§ WHAT IS NEEDED
Where the listing below has a line with "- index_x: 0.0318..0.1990", write out exactly that line and every line after it, stopping after the line with "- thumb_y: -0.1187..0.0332".

§ COLLECTED MATERIAL
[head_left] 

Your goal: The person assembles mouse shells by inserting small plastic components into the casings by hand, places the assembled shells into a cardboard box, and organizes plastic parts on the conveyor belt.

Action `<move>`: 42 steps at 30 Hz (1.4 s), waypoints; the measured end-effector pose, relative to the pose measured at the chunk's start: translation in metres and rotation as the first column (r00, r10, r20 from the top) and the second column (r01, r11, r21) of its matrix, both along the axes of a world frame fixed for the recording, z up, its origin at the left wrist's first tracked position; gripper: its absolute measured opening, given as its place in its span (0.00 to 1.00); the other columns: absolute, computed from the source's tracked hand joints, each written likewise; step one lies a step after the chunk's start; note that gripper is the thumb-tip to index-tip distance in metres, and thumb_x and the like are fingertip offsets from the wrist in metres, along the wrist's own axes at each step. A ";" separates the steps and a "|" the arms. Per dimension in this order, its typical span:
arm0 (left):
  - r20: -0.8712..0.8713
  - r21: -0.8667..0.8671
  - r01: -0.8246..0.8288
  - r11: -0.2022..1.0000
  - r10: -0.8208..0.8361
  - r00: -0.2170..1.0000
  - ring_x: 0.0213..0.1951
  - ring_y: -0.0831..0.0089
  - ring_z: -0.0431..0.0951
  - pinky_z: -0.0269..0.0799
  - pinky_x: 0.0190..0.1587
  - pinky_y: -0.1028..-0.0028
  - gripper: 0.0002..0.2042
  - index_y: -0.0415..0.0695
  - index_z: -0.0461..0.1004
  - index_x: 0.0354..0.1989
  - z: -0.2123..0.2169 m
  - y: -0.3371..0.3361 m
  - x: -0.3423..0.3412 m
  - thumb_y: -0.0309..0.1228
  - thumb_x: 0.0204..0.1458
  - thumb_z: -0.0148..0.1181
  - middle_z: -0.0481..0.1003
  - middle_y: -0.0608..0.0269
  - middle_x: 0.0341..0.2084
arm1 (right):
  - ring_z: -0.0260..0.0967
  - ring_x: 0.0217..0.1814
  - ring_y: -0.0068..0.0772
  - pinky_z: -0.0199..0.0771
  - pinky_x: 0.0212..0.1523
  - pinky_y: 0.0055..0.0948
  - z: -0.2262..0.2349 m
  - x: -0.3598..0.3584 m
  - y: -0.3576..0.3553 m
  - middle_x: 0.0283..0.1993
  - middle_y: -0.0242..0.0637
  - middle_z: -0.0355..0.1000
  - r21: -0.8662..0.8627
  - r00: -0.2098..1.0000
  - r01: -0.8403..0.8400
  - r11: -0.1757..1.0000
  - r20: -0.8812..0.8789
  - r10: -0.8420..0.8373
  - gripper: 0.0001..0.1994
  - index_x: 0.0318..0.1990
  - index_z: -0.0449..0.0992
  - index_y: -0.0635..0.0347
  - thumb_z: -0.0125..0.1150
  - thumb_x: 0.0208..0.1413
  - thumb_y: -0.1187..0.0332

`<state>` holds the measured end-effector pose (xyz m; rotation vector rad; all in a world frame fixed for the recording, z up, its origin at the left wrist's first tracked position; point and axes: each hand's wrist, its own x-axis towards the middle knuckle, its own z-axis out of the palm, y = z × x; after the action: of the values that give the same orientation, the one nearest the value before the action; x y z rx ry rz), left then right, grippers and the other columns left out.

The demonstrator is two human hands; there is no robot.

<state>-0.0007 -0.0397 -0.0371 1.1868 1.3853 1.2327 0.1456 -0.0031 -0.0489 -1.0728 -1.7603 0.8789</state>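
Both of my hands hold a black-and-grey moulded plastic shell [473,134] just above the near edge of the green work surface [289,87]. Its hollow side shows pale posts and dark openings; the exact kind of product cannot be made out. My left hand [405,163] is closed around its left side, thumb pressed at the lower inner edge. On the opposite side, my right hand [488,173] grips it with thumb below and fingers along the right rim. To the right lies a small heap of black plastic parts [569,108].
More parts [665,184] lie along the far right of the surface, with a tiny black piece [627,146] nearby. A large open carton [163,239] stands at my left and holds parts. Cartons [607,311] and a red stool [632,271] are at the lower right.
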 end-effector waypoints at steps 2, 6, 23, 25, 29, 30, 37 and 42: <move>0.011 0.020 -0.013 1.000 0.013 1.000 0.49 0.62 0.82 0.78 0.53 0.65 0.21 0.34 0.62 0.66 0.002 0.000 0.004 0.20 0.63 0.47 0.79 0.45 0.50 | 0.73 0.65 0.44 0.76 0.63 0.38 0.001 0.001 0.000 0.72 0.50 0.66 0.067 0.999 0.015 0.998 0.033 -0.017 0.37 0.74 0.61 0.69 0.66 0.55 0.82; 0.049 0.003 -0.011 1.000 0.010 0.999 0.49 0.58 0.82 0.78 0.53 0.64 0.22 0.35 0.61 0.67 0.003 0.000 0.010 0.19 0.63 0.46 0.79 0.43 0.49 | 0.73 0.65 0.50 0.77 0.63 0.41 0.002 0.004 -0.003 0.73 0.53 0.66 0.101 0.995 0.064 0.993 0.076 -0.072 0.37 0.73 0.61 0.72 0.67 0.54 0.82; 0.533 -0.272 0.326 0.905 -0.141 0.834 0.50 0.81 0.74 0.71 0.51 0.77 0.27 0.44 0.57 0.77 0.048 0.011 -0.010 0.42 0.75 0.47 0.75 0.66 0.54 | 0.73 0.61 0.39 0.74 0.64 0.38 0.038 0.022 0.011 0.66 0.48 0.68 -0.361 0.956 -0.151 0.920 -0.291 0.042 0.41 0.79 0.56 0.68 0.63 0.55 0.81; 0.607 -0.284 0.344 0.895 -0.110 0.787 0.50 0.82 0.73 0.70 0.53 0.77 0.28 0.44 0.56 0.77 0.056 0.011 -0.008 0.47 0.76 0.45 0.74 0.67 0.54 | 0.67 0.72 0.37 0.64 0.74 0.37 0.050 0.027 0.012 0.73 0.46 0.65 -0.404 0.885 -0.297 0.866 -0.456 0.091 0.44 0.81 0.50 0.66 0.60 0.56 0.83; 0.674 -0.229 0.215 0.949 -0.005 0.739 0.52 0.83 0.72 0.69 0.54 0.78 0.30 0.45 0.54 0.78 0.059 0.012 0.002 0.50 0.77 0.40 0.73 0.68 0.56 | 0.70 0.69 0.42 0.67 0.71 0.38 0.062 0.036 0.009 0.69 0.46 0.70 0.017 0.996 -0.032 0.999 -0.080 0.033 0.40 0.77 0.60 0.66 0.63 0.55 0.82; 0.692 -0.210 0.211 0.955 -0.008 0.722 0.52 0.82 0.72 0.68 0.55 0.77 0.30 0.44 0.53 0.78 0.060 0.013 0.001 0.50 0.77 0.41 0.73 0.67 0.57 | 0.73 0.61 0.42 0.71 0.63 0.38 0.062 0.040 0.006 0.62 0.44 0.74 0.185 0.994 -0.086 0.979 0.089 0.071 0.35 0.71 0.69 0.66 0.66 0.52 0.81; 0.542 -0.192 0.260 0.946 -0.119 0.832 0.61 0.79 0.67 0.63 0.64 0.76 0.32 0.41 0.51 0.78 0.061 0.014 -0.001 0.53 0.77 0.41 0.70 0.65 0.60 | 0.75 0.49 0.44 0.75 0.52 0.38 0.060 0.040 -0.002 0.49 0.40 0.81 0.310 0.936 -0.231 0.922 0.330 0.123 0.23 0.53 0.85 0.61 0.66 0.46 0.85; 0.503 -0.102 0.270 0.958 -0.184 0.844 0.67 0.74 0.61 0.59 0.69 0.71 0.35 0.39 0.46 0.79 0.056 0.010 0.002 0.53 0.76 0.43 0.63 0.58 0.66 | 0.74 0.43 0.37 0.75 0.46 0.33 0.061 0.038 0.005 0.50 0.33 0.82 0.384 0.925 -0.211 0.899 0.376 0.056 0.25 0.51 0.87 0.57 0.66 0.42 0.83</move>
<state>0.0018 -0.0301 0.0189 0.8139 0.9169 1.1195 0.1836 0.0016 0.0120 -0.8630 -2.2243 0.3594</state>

§ THE COMPLETED TASK
  - index_x: 0.0318..0.1990
  - index_z: -0.0449..0.0992
  - index_y: -0.0635..0.0347
  - thumb_z: -0.0125..0.1150
  - thumb_x: 0.0208..0.1413
  - thumb_y: -0.1187..0.0332

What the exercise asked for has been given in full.